Your kidneys are two bean shaped organs in the back of your abdominal cavity on either side of your spine. Like many other organs in your body, the kidneys can develop cancer. In adults, the most common kidney cancer is Renal Cell Carcinoma. The second most common kidney cancer is Transitional Cell Carcinoma. The American Cancer Society estimates that >50,000 Americans will be diagnosed with kidney cancer each year.
Renal Cell Carcinoma
Renal Cell Carcinoma has few or no symptoms in its early stages. In later stages, it can cause upper back pain, blood in the urine, weight loss and fatigue. Typically, kidney cancer is diagnosed “by accident”. Most cancers are detected on radiologic studies that are ordered for completely unrelated issues. Luckily, when these cancers are found in their early stages, cure rates with treatment are >80-90%.
The mainstay for the treatment of renal cell carcinoma involves surgical removal of the tumors (nephrectomy). Consultants in Urology offers the latest surgical treatment options including:
Laparoscopic Radical Nephrectomy : complete removal of the entire kidney through small telescopic incisions in your abdomen.
Open Radical Nephrectomy: complete removal of the entire kidney through an incision, either through the abdomen or flank.

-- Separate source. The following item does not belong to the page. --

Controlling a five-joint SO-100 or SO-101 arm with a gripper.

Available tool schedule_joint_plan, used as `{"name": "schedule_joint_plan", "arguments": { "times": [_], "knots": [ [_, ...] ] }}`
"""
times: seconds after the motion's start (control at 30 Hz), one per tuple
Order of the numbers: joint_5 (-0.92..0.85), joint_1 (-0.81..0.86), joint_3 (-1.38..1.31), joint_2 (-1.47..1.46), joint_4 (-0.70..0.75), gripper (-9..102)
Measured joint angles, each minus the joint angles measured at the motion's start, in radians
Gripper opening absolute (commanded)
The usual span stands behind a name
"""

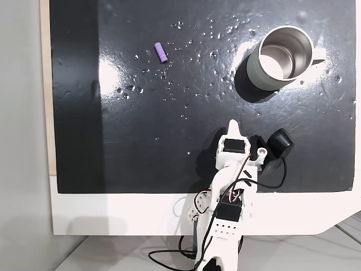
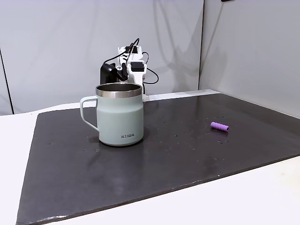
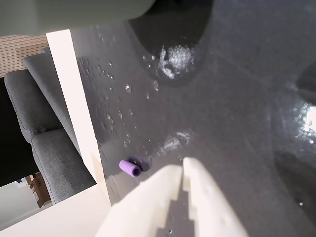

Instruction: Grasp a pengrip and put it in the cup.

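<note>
The pengrip (image 1: pixel 161 52) is a small light-purple ribbed cylinder lying on the black mat, far upper left in a fixed view. It also lies at the mat's right side (image 2: pixel 219 126) and beside the mat's edge in the wrist view (image 3: pixel 130 167). The cup (image 1: pixel 280 58) stands upright at the upper right with nothing showing inside it; its pale side and handle (image 2: pixel 119 117) face the other fixed camera. My gripper (image 1: pixel 233 125) rests folded back near the mat's bottom edge, far from both. Its white fingers (image 3: pixel 181 165) lie pressed together with nothing between them.
The black mat (image 1: pixel 141 141) carries shiny specks and covers most of a white table (image 1: pixel 113 212). The arm's base and cables (image 1: pixel 220 226) sit at the bottom edge. A grey sofa (image 3: pixel 34 128) lies beyond the table. The arm (image 2: pixel 132 61) stands behind the cup.
</note>
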Motion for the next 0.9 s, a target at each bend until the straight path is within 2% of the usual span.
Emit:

Laproscopic or Open Partial Nephrectomy: for small tumors, the cancerous portion is removed and the normal kidney is reconstructed
Recently, there have been advances in developing less invasive treatment options for renal cell carcinoma. While surgical removal is still considered the gold standard of treatment, we do offer them for the properly selected patient
Cryotherapy or Radiofrequency Ablation (RFA): In a laparoscopic procedure, the tumor on the kidney is exposed and small probes are inserted into the tumor, these probes freeze or burn the tumor to destroy the tumor cells. Typically patients can leave the hospital the following day.
Tumor Embolization: Indicated for those patients who cannot tolerate surgery and are having active symptoms. Through a small catheter in the groin the blood and oxygen supply to the tumor is cut off, thereby shrinking the tumor and reducing symptoms such as blood in the urine and back pain.